Stenoniodes, commonly known as the Borneo tractor millipede, is a genus of millipede in the family Platyrhacidae. It contains six species, five of which occur on Borneo and one on Sibutu Island. Its common name originates from the likeness of its 20-segmented body to the tread of a tractor's tire.
The genus is characterized by its trapezoid-shaped collum with dorsally flared edges, metatergites of segments 2 - 4 narrower than those of the midbody, sterna with paired ventrally-projecting spines, long legs, and curved gonopods bearing two acropodal processes.[1]
The genus was described by Pocock in 1897 based on material sent to him by English naturalists resident in the Greater Sunda Islands.[2] In 2001, Hoffman synthesized material on Bornean Platyrhacidae, provided a key to genera, a diagnosis of the genus Stenoniodes, and synonymized and transferred several species. Jeekel, in 2007, listed the species of the genus Stenoniodes, and noted that Platyrhacus superbus Attems, 1931 may, according to its original description, be a species of the genus.[3]

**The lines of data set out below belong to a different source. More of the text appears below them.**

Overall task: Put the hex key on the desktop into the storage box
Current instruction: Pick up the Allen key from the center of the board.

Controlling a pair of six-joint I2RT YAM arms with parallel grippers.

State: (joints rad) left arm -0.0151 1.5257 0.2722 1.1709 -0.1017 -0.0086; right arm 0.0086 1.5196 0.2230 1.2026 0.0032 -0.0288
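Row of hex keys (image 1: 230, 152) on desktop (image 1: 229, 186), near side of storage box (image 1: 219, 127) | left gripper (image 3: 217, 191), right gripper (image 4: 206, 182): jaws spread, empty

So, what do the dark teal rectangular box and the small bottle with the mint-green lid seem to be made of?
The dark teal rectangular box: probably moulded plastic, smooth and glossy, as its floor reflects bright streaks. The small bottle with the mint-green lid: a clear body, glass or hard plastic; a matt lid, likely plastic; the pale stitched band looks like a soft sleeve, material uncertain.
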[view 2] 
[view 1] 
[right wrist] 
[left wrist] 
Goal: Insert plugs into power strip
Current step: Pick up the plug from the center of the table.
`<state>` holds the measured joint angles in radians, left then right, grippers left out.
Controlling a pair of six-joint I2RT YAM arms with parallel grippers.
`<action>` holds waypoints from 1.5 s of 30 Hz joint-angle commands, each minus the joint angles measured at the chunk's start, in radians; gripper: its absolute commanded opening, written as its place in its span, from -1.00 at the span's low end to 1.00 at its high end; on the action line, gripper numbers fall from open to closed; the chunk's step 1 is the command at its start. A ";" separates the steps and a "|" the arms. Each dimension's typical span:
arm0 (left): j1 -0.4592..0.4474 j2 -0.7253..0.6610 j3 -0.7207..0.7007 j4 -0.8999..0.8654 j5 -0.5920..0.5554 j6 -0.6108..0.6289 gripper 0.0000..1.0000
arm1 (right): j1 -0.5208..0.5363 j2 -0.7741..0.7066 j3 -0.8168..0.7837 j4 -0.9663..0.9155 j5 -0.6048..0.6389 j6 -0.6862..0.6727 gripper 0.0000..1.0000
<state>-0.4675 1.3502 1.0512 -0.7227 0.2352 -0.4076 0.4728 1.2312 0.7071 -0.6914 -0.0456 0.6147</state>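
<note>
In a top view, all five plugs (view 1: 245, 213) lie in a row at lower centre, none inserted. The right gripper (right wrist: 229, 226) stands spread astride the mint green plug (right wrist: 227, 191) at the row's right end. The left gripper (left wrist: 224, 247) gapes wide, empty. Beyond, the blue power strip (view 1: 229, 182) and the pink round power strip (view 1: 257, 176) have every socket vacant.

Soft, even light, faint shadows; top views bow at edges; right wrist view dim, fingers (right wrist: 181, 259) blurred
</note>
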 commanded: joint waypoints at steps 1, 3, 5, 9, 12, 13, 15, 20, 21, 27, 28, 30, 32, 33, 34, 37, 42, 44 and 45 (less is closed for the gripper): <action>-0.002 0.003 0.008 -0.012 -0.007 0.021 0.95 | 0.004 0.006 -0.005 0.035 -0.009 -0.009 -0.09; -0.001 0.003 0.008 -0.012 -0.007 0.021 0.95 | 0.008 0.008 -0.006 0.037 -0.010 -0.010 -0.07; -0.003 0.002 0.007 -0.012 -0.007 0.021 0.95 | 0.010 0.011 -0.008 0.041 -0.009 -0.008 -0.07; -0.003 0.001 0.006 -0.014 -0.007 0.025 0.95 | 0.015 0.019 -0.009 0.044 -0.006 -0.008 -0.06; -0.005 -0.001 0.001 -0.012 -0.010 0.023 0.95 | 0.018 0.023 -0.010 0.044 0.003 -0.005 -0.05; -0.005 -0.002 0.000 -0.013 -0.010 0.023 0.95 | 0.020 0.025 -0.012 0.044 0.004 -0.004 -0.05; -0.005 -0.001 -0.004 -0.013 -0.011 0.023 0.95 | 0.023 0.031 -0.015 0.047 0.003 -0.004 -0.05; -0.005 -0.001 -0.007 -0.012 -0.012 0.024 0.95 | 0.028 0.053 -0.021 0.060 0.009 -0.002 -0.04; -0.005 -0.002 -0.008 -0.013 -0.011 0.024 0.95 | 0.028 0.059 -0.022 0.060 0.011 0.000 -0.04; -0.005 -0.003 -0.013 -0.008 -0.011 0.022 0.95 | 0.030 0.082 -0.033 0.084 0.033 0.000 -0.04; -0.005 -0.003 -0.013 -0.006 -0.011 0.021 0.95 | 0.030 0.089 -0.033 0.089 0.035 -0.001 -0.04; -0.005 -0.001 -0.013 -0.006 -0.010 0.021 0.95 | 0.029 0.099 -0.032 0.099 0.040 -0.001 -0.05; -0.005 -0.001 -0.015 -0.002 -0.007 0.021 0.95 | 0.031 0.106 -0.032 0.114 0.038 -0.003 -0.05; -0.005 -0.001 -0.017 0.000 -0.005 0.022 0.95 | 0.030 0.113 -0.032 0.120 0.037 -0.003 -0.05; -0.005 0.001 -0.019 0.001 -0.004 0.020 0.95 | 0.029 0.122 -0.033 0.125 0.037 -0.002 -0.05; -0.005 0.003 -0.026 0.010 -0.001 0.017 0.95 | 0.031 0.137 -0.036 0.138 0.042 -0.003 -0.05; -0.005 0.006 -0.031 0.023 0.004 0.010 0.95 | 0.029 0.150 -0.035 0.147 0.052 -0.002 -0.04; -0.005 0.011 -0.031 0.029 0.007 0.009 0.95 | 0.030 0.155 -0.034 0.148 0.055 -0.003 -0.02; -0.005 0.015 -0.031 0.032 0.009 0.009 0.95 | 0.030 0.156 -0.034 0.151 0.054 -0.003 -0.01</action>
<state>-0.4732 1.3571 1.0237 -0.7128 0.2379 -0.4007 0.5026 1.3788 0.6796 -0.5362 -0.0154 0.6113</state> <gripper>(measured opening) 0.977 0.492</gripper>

Stenoniodes is a member of the family Platyrhacidae. Its placement in the family Platyrhacidae is based on the presence of a broadened flattened telson, a broad flattened peritreme encircling the ozopores, paranota with a thin lateral edge, the ozopores shifted medially away from the lateral paranotal edge, and simple gonopods without a coxal process nor a prefemoral process. The gonopods lack any divisions, spare the typical prefemoral region, and the apex is biramous (gonopods of millipedes in the family Platyrhacidae typically have uniramous or biramous acropodites, but can have up to five processes, pentaramous)[4]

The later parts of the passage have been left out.